* Problem to work on
Write out the listing below character for character, though without its pictures.

* Input data
——
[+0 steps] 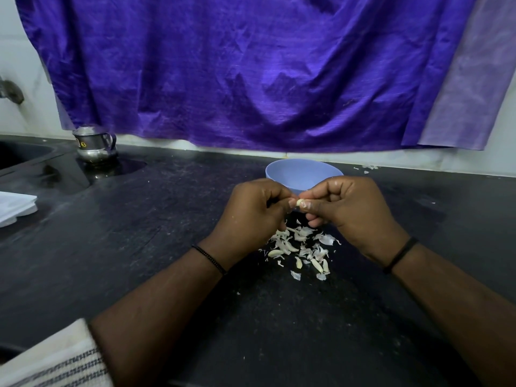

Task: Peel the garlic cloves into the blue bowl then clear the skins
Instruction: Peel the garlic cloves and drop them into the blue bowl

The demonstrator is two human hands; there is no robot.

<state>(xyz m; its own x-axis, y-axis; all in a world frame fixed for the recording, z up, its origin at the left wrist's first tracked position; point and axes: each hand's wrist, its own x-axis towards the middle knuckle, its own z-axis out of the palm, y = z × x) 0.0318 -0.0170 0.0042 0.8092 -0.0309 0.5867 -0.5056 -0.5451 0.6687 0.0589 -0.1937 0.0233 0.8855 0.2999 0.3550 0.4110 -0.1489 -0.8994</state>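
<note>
A small pale garlic clove is pinched between the fingertips of my left hand and my right hand, just above the black counter. Both hands have curled fingers and meet at the clove. Right behind them stands the blue bowl; its inside is partly hidden by my hands. Below my hands lies a pile of white garlic skins and several cloves scattered on the counter.
A steel pot stands at the back left beside a sink edge. White folded cloth lies at the far left. A purple cloth hangs on the wall. Skin scraps lie behind the bowl.
</note>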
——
* Expected answer
[+0 steps] 

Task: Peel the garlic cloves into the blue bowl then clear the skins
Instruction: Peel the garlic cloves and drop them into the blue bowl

The demonstrator is two human hands; there is no robot.

<state>(xyz m; its own x-axis, y-axis; all in a world frame fixed for the recording, z up, its origin at the left wrist's first tracked position; point and axes: each hand's wrist, its own x-axis towards the middle knuckle, its own z-axis out of the palm, y = z × x) 0.0318 -0.0170 0.0042 0.8092 -0.0309 0.5867 -0.5056 -0.5451 0.6687 0.0589 -0.1937 0.0233 0.8855 0.2999 0.3550 0.4110 -0.1489 -0.8994</state>
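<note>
A small pale garlic clove is pinched between the fingertips of my left hand and my right hand, just above the black counter. Both hands have curled fingers and meet at the clove. Right behind them stands the blue bowl; its inside is partly hidden by my hands. Below my hands lies a pile of white garlic skins and several cloves scattered on the counter.
A steel pot stands at the back left beside a sink edge. White folded cloth lies at the far left. A purple cloth hangs on the wall. Skin scraps lie behind the bowl.
</note>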

Nothing else is needed, and the exercise is over.